Supported standards and formats¶
TriplyETL follows a multi-paradigm approach. This means that TriplyETL seeks to support a wide variety of data formats, configuration languages, and linked data standards. This allows users to most optimally combine the formats, languages, and standards that they wish to use. Other ETL approaches focus on one format/language/standard, which severely limits what users that use those approaches can do.
Supported data formats¶
TriplyETL supports the following data formats through its extractors:
- CSV (Comma-Separated Values)
- JSON (JavaScript Object Notation)
- OAI-PMH (Open Archives Initiative, Protocol for Metadata Harvesting)
- PostgreSQL (Postgres, SQL)
- RDF 1.1 (Resource Description Language)
- TSV (Tab-Separated Values)
- XLSX (Office Open XML Workbook, Microsoft Excel)
- XML 1.1 (Extensible Markup Language)
TriplyETL implements the latest versions of the linked data standards and best practices: RDF 1.1, SHACL Core, SHACL Advanced, XML Schema Datatypes 1.1, IETF RFC3987 (IRIs), IETF RFC5646 (Language Tags), SPARQL 1.1 Query Languahge, SPARQL 1.1 Update, SPARQL 1.1 Federation, N-Triples 1.1, N-Quads 1.1, Turtle 1.1, TriG 1.1, RDF/XML 1.1, JSON-LD 1.1 (TBA), JSON-LD Framing (TBA), and JSON-LD Algorithms (TBA).
Why TriplyETL?¶
TriplyETL has the following core features, that set it apart from other data pipeline products:
- Backend-agnostic: TriplyETL supports a large number of data source formats and types. Source data is processed in a unified record. This decouples configuration from source format specific. In TriplyETL, changing the source system often only requires changing the extractor.
- Multi-paradigm: TriplyETL supports all major paradigms for transforming and asserting linked data: SPARQL, SHACL, RML, JSON-LD, XSLT, and RATT (RDF All The Things). You can also write your own transformations in TypeScript for optimal extensibility.

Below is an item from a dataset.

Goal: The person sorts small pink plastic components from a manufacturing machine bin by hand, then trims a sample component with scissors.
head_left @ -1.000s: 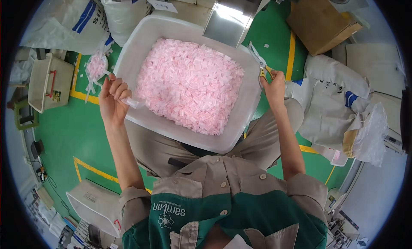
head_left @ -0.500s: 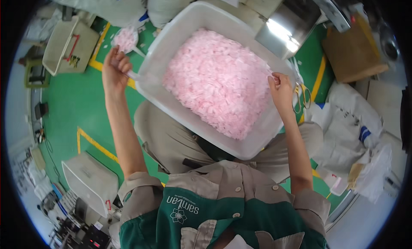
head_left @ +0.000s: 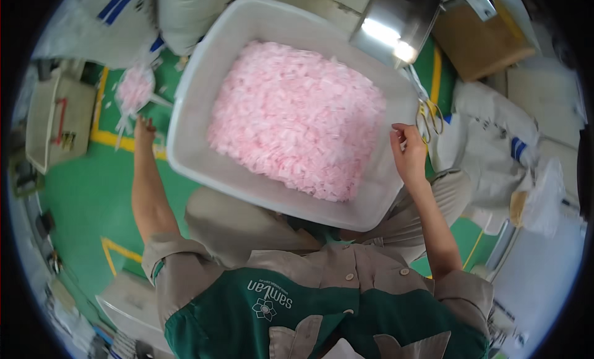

- Scalable: TriplyETL processes data in a stream of self-contained records. This allows TriplyETL pipelines to run in parallel, ensuring a high pipeline throughput.
- High Quality: The output of TriplyETL pipelines is automatically validated against the specified data model, and/or against a set of preconfigured 'gold records'.
- Production-grade: TriplyETL pipelines run in GitLab CI/CD, and support the four DTAP environments that are often used in production systems: Development, Testing, Acceptance, Production.